In recent months a number of countries, including the UK, have looked to lower their rate of corporate income tax as a measure to attract foreign investment. However, a number of jurisdictions have wrongly viewed this as the ‘be all and end all’ in terms of attracting investment, when other factors also have a large part to play.
Taxand conducted a survey of its advisors in 20 of the 50 countries where it is present and nearly half (48%) identified complex tax rules and legislation introduced by governments and tax authorities across the globe as the key disincentive in attracting investment. Surprisingly, just 20% believed that high corporate income tax rates were the most important factor in discouraging inward investment.
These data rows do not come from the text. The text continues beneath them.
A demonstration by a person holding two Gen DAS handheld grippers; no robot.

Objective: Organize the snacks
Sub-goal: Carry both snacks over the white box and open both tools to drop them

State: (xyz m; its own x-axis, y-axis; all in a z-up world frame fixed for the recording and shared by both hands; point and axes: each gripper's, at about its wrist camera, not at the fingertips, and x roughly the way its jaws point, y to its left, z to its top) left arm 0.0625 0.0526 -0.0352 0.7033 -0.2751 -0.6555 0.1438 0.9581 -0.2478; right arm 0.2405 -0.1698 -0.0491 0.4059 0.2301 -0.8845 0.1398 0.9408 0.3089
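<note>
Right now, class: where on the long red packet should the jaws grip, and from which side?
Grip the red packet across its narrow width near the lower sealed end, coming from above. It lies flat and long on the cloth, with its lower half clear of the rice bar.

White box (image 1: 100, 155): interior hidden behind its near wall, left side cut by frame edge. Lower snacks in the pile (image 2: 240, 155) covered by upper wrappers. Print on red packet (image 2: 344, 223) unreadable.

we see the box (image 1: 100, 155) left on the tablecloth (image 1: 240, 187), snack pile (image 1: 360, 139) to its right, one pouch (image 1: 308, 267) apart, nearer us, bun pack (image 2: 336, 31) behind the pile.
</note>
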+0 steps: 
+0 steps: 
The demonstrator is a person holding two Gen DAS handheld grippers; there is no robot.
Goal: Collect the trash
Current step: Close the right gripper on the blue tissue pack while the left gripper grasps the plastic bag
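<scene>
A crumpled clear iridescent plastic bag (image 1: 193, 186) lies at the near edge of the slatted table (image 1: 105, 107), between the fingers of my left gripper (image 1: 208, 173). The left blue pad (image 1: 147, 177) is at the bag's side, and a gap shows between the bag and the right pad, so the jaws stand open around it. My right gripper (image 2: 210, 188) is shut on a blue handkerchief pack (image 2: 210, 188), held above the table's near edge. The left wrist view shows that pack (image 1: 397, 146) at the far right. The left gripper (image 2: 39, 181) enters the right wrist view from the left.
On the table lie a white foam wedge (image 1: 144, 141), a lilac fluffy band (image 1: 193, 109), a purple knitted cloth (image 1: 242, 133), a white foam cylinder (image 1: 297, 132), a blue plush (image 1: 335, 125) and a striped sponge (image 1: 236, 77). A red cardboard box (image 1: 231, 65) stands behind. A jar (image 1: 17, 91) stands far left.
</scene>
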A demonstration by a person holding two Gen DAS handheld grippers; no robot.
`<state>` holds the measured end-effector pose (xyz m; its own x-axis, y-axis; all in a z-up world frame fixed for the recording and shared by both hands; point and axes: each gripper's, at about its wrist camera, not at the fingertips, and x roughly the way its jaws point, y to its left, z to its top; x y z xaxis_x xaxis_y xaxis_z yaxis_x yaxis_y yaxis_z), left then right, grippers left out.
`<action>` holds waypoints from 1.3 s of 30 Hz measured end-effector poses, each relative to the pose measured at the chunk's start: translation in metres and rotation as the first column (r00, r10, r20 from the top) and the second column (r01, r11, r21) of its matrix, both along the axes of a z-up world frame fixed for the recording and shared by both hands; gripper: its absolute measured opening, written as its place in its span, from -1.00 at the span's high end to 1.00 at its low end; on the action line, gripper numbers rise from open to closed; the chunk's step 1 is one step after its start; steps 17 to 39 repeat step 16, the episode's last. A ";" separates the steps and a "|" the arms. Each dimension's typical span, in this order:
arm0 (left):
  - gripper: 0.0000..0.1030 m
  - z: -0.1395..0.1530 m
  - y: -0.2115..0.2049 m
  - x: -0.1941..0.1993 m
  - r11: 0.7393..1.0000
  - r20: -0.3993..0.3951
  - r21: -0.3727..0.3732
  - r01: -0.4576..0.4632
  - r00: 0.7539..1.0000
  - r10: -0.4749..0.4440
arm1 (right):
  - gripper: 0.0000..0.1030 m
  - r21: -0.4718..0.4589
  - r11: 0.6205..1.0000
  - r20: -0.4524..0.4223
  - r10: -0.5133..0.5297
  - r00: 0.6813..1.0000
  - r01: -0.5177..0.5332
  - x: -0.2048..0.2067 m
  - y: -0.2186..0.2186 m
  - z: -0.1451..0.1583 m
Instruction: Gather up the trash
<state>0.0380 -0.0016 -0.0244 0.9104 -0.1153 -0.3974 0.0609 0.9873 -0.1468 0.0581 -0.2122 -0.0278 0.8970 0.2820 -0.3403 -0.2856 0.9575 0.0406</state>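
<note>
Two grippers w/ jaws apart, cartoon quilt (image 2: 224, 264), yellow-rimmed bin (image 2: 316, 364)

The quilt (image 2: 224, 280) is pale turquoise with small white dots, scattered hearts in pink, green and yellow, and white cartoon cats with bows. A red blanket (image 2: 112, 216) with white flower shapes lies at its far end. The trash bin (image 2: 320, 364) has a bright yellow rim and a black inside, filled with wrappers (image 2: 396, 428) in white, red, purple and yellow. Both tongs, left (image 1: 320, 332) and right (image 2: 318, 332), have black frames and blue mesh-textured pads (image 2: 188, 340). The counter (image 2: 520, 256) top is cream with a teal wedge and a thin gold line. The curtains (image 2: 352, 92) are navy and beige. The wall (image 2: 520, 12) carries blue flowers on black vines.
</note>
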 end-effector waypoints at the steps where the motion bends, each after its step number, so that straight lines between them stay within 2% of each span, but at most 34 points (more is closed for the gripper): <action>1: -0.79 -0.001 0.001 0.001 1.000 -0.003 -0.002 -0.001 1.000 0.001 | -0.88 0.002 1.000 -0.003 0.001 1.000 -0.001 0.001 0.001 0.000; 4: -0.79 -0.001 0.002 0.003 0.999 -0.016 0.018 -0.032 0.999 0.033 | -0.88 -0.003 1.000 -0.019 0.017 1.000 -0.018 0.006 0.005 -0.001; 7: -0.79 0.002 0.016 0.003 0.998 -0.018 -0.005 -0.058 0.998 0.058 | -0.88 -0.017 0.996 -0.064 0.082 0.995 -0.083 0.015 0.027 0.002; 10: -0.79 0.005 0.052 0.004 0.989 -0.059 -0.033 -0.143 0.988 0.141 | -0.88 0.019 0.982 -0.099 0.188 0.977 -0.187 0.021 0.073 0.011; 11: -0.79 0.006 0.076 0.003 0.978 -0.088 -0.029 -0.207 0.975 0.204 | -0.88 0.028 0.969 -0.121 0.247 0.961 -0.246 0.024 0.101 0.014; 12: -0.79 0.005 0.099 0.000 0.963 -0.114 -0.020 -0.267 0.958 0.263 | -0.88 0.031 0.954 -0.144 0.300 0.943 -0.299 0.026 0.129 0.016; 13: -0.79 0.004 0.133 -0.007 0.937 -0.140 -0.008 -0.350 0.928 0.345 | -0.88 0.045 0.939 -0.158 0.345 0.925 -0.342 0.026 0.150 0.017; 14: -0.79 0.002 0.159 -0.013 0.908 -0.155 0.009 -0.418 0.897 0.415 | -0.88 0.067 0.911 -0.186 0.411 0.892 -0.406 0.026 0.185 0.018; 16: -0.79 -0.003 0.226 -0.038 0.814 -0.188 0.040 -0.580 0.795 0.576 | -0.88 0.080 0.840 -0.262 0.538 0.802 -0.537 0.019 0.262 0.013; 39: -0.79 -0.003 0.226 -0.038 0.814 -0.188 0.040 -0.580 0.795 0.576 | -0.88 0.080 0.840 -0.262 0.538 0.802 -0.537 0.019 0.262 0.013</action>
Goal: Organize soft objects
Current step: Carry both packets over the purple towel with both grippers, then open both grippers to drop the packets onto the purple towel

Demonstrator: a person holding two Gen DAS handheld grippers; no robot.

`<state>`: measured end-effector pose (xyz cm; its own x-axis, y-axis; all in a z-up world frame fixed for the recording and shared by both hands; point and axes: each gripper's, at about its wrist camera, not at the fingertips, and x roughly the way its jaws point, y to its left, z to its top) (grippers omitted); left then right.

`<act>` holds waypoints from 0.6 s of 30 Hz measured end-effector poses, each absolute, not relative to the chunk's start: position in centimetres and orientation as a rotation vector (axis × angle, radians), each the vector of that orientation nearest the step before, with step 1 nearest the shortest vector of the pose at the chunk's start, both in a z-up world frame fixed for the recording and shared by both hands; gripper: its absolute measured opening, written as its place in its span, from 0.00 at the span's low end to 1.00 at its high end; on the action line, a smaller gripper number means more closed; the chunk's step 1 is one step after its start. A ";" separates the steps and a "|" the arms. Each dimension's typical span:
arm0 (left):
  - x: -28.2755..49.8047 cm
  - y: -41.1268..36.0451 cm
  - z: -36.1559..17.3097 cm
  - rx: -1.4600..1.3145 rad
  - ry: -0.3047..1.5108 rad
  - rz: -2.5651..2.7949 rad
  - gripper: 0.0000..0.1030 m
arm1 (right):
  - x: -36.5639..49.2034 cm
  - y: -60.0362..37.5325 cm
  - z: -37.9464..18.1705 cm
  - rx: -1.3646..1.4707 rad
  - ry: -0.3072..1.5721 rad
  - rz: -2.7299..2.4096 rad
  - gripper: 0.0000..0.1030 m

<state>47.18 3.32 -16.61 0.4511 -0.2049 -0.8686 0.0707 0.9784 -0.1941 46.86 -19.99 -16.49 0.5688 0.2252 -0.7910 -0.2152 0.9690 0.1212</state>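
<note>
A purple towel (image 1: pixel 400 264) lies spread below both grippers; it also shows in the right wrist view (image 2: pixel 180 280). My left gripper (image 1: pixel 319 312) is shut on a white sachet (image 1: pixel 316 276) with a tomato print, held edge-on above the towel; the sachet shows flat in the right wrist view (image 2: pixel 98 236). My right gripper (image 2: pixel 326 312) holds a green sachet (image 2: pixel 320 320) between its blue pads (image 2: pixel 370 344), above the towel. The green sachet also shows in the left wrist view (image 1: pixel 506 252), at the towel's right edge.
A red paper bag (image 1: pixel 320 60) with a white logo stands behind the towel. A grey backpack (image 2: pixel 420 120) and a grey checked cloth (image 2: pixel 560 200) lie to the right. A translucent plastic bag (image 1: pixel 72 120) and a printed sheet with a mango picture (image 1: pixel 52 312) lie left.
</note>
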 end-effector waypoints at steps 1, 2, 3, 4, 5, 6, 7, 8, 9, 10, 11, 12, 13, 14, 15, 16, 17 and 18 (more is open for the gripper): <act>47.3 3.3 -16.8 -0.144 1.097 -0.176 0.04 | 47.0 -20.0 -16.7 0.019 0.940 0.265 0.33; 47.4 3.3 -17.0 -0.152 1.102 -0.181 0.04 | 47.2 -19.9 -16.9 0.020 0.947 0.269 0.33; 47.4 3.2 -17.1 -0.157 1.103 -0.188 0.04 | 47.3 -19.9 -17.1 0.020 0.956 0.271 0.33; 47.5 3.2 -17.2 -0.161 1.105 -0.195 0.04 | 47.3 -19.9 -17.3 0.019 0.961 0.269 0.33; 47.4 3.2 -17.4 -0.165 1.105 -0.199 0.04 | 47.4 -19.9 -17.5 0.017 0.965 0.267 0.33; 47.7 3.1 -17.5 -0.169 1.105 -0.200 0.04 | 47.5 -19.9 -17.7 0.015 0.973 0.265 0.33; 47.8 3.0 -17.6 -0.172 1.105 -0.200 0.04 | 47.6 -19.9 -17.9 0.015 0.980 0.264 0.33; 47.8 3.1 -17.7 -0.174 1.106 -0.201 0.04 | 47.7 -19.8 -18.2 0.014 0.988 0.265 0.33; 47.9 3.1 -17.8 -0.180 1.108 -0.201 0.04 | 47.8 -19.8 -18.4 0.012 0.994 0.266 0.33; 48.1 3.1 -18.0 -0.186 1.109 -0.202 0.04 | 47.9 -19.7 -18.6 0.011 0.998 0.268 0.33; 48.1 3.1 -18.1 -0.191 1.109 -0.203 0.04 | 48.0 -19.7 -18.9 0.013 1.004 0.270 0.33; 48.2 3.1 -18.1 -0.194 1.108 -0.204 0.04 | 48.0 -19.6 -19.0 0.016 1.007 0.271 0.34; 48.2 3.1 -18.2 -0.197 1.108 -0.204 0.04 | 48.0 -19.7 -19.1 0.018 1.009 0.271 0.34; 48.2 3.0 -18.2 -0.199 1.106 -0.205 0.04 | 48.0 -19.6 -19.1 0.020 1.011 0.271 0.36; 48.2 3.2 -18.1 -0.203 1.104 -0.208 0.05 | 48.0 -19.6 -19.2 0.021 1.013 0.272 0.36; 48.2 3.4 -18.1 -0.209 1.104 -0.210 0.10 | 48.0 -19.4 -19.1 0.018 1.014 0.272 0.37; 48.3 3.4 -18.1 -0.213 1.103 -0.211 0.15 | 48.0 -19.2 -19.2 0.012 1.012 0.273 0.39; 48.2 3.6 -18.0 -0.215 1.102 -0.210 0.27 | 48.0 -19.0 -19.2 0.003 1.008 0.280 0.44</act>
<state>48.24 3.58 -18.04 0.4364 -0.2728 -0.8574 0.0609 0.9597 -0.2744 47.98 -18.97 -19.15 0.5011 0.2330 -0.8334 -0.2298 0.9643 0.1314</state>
In line with UK Chancellor George Osborne’s announcement, the survey also identified the clarification of tax rules and legislation by governments and tax authorities as the most effective technique to attract inward investment with 35% of responses relating to such actions.
“Instead of seeing rates of corporate income tax as the primary lever in attracting investment to a region, governments first need to ensure that processes and legislation are made as simple as possible for multinationals that are considering a move to or expansion in their jurisdiction,” said Frederic Donnedieu, chairman of Taxand, a global organisation of tax advisors to multinational businesses. “This announcement in the UK is a welcome first step in the global simplification of tax systems and is likely to fire the gun for other jurisdictions who will seek similar reforms to ensure they are competing on an equal footing for foreign investment.”